BEGIN SOURCE RECORDS

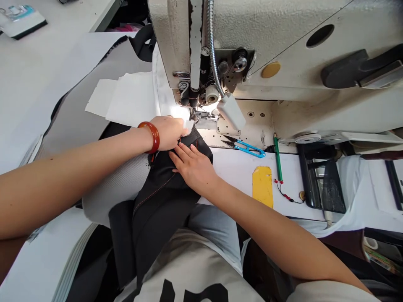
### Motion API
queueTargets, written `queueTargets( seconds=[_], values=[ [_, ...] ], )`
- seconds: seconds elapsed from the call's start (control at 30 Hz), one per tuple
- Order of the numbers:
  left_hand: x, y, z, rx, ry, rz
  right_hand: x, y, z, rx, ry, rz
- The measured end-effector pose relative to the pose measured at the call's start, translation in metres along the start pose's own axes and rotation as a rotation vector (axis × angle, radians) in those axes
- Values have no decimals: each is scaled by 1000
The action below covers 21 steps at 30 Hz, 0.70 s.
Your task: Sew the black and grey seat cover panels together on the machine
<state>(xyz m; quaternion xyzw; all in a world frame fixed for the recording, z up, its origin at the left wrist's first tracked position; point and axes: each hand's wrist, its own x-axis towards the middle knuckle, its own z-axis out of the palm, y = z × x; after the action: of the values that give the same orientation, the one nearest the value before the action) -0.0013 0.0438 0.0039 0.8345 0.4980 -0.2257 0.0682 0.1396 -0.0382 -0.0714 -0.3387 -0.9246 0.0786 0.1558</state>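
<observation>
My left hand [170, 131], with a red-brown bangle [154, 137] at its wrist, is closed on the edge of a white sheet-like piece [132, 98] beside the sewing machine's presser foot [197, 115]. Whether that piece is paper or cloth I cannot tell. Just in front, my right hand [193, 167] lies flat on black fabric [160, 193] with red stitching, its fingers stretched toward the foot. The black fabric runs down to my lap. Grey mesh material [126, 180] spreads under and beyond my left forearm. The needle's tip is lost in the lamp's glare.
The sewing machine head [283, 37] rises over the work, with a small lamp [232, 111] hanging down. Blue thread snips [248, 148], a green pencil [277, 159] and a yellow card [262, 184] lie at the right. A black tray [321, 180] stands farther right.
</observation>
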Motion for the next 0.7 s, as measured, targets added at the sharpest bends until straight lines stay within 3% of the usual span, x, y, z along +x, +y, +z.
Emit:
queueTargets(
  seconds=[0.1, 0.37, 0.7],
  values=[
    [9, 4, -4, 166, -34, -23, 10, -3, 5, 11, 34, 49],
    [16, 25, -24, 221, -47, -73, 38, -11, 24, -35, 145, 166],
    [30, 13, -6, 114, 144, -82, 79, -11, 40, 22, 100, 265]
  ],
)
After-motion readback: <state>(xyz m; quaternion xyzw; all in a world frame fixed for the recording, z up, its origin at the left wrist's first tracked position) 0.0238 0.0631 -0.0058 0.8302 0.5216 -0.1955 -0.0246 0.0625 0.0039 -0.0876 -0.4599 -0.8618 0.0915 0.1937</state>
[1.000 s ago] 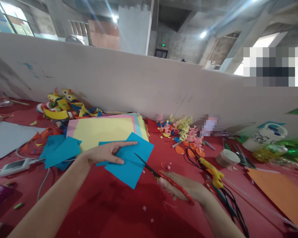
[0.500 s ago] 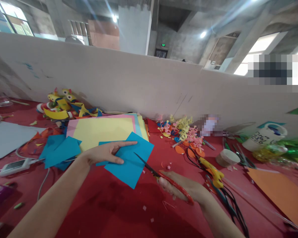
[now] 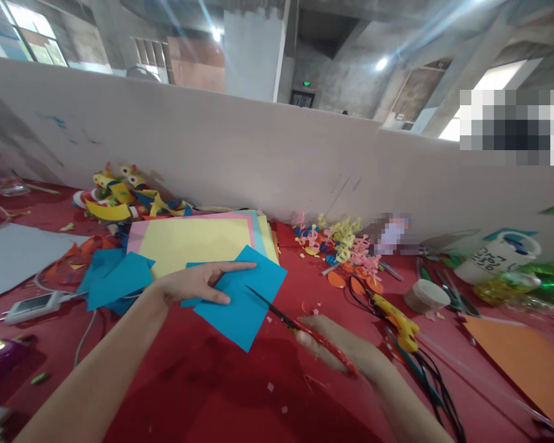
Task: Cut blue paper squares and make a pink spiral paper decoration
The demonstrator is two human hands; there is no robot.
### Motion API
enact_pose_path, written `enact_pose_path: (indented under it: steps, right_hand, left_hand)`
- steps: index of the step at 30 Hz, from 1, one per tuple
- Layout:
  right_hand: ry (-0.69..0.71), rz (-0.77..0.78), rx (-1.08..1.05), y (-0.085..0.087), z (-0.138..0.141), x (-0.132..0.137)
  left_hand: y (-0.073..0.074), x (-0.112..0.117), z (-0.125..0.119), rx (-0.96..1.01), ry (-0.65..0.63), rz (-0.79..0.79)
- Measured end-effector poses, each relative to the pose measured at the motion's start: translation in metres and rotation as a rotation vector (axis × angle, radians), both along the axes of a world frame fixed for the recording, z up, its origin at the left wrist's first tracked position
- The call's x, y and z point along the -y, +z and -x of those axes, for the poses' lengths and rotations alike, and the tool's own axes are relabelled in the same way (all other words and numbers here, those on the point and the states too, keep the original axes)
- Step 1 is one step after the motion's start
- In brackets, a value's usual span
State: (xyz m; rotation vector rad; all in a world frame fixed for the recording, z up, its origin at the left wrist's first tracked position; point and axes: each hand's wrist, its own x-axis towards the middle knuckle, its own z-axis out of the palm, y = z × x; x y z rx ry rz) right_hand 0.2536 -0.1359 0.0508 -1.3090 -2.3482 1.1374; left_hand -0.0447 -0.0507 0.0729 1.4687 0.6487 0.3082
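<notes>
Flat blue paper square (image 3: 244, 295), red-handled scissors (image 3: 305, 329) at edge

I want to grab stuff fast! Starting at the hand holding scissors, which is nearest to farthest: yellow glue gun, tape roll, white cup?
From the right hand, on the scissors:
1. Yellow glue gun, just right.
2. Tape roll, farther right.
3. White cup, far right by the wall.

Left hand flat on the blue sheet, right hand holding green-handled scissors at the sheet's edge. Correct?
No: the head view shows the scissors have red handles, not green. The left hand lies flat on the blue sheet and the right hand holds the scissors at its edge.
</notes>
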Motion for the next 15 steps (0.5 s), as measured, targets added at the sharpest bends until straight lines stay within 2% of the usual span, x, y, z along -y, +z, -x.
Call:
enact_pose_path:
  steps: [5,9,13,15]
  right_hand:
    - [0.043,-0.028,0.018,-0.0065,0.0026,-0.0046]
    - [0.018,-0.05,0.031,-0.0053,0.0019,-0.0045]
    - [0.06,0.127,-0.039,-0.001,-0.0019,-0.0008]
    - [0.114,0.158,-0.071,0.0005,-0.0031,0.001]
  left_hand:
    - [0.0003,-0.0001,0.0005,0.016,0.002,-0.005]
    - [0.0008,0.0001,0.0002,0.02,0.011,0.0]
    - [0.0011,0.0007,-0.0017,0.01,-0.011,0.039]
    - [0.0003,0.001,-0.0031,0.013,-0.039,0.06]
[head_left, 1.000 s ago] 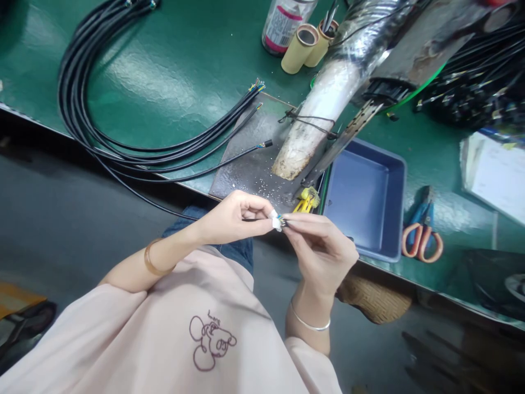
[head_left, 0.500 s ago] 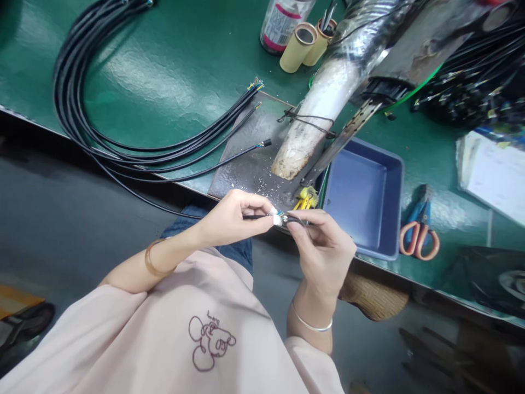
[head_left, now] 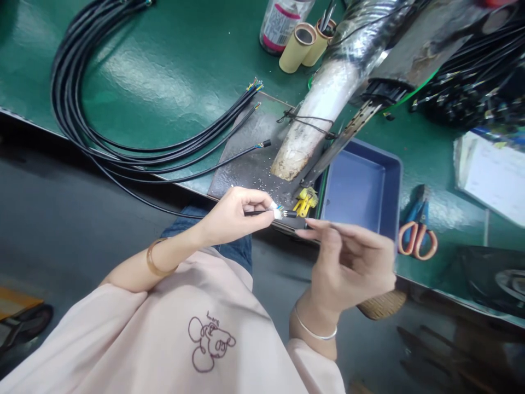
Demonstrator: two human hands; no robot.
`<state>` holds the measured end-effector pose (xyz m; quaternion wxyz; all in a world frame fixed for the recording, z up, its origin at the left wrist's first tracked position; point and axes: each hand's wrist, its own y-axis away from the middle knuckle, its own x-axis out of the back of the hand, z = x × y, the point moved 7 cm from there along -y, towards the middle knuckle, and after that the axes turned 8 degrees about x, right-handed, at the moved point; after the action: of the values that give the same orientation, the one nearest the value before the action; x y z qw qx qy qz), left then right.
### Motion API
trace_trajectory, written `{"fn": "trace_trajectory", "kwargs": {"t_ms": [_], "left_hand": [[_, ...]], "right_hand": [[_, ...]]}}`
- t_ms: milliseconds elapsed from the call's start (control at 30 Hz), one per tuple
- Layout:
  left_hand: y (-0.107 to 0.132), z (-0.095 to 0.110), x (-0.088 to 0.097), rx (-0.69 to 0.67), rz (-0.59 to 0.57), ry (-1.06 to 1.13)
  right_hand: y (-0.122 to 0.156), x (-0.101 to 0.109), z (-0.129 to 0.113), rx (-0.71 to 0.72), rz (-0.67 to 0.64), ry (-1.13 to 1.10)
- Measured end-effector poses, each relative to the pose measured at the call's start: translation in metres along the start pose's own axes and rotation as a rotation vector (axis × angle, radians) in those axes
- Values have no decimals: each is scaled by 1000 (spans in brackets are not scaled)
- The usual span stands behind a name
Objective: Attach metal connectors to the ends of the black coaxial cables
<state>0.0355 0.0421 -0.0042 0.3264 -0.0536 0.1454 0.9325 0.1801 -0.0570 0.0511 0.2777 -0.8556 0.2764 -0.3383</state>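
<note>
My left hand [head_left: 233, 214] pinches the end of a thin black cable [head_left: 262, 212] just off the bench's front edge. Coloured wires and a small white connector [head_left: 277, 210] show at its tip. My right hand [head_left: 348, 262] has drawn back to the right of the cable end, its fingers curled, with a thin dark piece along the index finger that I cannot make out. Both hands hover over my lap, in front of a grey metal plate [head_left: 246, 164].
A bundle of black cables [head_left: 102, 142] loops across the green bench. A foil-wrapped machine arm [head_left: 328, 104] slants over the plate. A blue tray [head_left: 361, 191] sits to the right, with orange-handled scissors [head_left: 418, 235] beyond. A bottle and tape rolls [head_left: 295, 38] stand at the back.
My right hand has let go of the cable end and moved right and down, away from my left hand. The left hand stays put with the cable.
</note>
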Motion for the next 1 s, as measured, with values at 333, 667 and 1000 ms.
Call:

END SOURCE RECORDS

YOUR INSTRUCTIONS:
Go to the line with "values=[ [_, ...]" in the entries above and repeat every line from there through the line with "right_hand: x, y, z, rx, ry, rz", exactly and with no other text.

TASK SOLUTION:
queueTargets, written `queueTargets( seconds=[_], values=[ [_, ...] ], )`
- seconds: seconds elapsed from the call's start (control at 30 Hz), one per tuple
- Order of the numbers:
  left_hand: x, y, z, rx, ry, rz
  right_hand: x, y, z, rx, ry, rz

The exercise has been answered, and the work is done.